• [TASK PROMPT] Print the whole listing again exactly as it stands, leaving out any images.

• [TASK MATERIAL]

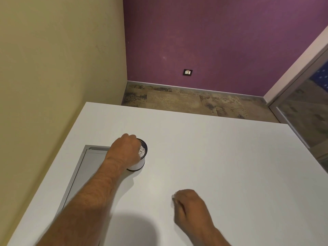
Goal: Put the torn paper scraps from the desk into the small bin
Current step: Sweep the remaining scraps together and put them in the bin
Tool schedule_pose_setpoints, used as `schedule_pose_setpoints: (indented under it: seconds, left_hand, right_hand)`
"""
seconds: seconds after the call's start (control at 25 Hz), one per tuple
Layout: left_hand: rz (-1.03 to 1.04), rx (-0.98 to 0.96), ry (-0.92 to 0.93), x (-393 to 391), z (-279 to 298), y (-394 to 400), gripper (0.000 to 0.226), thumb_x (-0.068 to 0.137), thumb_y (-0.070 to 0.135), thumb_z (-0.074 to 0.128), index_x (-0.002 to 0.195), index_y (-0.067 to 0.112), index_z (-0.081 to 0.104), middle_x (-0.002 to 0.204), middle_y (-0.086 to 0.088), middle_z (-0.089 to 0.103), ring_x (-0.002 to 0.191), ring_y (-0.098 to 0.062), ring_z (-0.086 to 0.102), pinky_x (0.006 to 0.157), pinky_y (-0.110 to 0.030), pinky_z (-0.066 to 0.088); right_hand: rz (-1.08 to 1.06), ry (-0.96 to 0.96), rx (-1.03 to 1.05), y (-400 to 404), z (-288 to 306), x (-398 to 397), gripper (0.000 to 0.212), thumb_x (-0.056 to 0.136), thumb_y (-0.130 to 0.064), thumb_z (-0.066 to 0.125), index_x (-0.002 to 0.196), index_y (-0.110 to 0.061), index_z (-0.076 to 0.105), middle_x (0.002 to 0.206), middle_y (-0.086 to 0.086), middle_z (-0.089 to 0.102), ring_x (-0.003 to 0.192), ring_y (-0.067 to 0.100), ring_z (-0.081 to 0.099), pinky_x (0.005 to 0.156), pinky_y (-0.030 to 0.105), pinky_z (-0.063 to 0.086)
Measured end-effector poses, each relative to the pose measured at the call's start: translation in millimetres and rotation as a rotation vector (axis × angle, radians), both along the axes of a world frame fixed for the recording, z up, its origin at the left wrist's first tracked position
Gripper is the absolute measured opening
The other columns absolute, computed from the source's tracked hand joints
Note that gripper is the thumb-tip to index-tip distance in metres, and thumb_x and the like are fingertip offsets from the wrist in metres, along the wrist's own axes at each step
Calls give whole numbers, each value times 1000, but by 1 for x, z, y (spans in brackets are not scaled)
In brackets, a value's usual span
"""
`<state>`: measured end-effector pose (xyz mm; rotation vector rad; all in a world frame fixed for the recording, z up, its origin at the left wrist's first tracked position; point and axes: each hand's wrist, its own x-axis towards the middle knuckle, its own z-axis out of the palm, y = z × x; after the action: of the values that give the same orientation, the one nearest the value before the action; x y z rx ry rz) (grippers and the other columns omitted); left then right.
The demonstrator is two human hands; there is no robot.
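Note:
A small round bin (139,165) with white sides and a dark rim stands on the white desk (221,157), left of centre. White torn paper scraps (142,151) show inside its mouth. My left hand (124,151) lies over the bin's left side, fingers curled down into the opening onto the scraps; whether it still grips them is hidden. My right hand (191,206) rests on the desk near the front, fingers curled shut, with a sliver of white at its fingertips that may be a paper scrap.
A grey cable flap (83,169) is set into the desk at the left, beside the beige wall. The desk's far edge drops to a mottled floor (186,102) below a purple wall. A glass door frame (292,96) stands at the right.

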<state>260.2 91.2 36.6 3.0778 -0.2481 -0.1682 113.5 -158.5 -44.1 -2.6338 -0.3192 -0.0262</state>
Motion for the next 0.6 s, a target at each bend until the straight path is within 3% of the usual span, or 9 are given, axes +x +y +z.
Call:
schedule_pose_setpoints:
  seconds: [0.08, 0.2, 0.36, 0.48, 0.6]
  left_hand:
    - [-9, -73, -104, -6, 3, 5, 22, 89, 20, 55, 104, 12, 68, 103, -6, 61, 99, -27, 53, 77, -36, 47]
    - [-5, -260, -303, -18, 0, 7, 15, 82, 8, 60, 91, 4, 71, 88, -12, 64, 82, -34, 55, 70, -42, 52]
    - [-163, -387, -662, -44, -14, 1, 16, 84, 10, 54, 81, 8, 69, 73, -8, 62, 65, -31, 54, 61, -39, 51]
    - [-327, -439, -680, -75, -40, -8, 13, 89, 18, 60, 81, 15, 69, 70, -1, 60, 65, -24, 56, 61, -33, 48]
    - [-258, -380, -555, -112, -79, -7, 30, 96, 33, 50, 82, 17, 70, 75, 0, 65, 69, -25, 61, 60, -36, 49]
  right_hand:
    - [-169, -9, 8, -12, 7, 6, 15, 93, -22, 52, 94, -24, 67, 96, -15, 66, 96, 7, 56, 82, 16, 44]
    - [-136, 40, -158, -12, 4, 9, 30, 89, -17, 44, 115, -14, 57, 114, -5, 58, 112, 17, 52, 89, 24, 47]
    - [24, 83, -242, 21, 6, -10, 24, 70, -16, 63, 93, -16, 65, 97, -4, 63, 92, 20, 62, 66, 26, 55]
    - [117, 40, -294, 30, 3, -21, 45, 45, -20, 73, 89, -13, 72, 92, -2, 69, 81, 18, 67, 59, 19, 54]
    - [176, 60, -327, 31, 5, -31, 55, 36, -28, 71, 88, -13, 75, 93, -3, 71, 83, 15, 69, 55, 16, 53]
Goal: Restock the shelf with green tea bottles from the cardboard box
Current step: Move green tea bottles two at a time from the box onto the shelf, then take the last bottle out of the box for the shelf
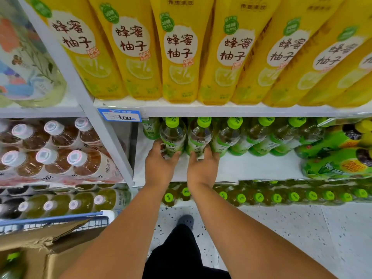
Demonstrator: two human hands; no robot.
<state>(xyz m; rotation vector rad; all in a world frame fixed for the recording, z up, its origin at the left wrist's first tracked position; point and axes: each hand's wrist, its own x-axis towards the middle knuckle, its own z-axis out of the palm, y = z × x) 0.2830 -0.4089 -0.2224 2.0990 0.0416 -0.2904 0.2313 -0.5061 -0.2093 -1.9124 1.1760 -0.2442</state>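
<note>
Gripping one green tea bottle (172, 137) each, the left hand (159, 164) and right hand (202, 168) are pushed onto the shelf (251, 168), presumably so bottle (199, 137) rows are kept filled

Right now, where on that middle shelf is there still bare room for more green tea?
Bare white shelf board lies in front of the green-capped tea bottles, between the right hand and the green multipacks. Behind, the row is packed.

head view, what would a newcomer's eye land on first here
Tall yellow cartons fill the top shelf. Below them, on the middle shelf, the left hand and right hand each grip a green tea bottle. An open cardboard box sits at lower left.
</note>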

• [ANSWER]
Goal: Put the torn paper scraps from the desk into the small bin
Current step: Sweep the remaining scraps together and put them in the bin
Tool schedule_pose_setpoints, used as `schedule_pose_setpoints: (indented under it: seconds, left_hand, right_hand)`
"""
seconds: seconds after the call's start (control at 25 Hz), one per tuple
Layout: left_hand: rz (-1.03 to 1.04), rx (-0.98 to 0.96), ry (-0.92 to 0.93), x (-393 to 391), z (-279 to 298), y (-394 to 400), gripper (0.000 to 0.226), thumb_x (-0.068 to 0.137), thumb_y (-0.070 to 0.135), thumb_z (-0.074 to 0.128), index_x (-0.002 to 0.195), index_y (-0.067 to 0.112), index_z (-0.081 to 0.104), middle_x (-0.002 to 0.204), middle_y (-0.086 to 0.088), middle_z (-0.089 to 0.103), ring_x (-0.002 to 0.191), ring_y (-0.098 to 0.062), ring_z (-0.086 to 0.102), pinky_x (0.006 to 0.157), pinky_y (-0.110 to 0.030), pinky_z (-0.066 to 0.088); right_hand: rz (-1.08 to 1.06), ry (-0.96 to 0.96), rx (-1.03 to 1.05), y (-400 to 404), z (-288 to 306), x (-398 to 397), gripper (0.000 to 0.212), thumb_x (-0.056 to 0.136), thumb_y (-0.130 to 0.064), thumb_z (-0.066 to 0.125), index_x (-0.002 to 0.196), index_y (-0.110 to 0.061), index_z (-0.076 to 0.105), middle_x (0.002 to 0.206), middle_y (-0.086 to 0.086), middle_z (-0.089 to 0.102), ring_x (-0.003 to 0.192), ring_y (-0.067 to 0.100), ring_z (-0.081 to 0.099), pinky_x (0.005 to 0.156), pinky_y (-0.030 to 0.105), pinky_z (-0.063 to 0.086)
Measured end-effector poses, each relative to the pose measured at the call's start: translation in millimetres and rotation as a rotation vector (axis × angle, radians), both along the axes of a world frame fixed for the recording, z up, its origin at the left wrist's first tracked position
Gripper is the absolute measured opening
The other columns absolute, computed from the source's tracked hand joints
Note that gripper is the thumb-tip to index-tip distance in metres, and thumb_x and the like are fingertip offsets from the wrist in metres, along the wrist's own axes at each step
Calls give whole numbers, each value times 1000, but by 1 for x, z, y (spans in brackets are not scaled)
In brackets, a value's usual span
"""
`<state>`: measured end-effector pose (xyz mm; rotation vector rad; all in a world frame fixed for the recording, z up, its origin at the left wrist's first tracked position; point and axes: each hand's wrist, its own x-axis towards the middle knuckle, its own z-axis out of the palm, y = z × x; after the action: of the values that give the same orientation, the one nearest the value before the action; x y z rx ry rz) (grippers and the other columns omitted); left then right.
The demonstrator is two human hands; there is no robot.
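Note:
A small round bin (139,165) with white sides and a dark rim stands on the white desk (221,157), left of centre. White torn paper scraps (142,151) show inside its mouth. My left hand (124,151) lies over the bin's left side, fingers curled down into the opening onto the scraps; whether it still grips them is hidden. My right hand (191,206) rests on the desk near the front, fingers curled shut, with a sliver of white at its fingertips that may be a paper scrap.
A grey cable flap (83,169) is set into the desk at the left, beside the beige wall. The desk's far edge drops to a mottled floor (186,102) below a purple wall. A glass door frame (292,96) stands at the right.
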
<state>260.2 91.2 36.6 3.0778 -0.2481 -0.1682 113.5 -158.5 -44.1 -2.6338 -0.3192 -0.0262</state>
Motion for the next 0.6 s, a target at each bend until the straight path is within 3% of the usual span, or 9 are given, axes +x +y +z.
Call:
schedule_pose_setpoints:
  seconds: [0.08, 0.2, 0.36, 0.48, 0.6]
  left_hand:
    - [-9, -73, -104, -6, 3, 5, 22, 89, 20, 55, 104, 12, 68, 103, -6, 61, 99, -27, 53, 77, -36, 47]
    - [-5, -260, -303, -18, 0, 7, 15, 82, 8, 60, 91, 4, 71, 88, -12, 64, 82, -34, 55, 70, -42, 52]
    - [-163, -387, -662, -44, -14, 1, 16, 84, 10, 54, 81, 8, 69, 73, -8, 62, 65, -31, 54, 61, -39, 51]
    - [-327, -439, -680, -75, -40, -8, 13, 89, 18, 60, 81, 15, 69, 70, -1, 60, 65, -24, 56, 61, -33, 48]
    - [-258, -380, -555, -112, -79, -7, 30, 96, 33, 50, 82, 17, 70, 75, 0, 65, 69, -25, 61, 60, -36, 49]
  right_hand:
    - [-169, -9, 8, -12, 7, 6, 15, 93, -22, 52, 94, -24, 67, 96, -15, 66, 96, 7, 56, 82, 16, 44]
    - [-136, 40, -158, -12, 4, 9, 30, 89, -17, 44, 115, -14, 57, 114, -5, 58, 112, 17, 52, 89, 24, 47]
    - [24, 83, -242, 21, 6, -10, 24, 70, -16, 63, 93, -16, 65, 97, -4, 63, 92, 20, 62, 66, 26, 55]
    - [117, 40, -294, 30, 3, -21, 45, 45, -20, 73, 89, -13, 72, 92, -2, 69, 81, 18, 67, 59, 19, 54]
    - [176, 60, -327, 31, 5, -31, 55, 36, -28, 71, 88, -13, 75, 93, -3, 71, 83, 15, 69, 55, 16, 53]
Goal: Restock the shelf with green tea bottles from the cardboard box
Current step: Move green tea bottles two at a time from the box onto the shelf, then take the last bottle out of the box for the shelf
Demonstrator: two human hands; no robot.
<state>(xyz m; rotation vector rad; all in a world frame fixed for the recording, z up, its origin at the left wrist's first tracked position; point and axes: each hand's wrist, its own x-axis towards the middle knuckle, its own z-axis out of the palm, y = z × x) 0.2830 -0.4089 -0.2224 2.0990 0.0416 -0.2904 0.2313 -0.5061 -0.2093 -1.9124 1.1760 -0.2442</state>
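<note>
Gripping one green tea bottle (172, 137) each, the left hand (159, 164) and right hand (202, 168) are pushed onto the shelf (251, 168), presumably so bottle (199, 137) rows are kept filled

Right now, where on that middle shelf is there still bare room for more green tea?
Bare white shelf board lies in front of the green-capped tea bottles, between the right hand and the green multipacks. Behind, the row is packed.

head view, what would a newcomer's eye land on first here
Tall yellow cartons fill the top shelf. Below them, on the middle shelf, the left hand and right hand each grip a green tea bottle. An open cardboard box sits at lower left.
</note>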

What is written here forms the complete answer.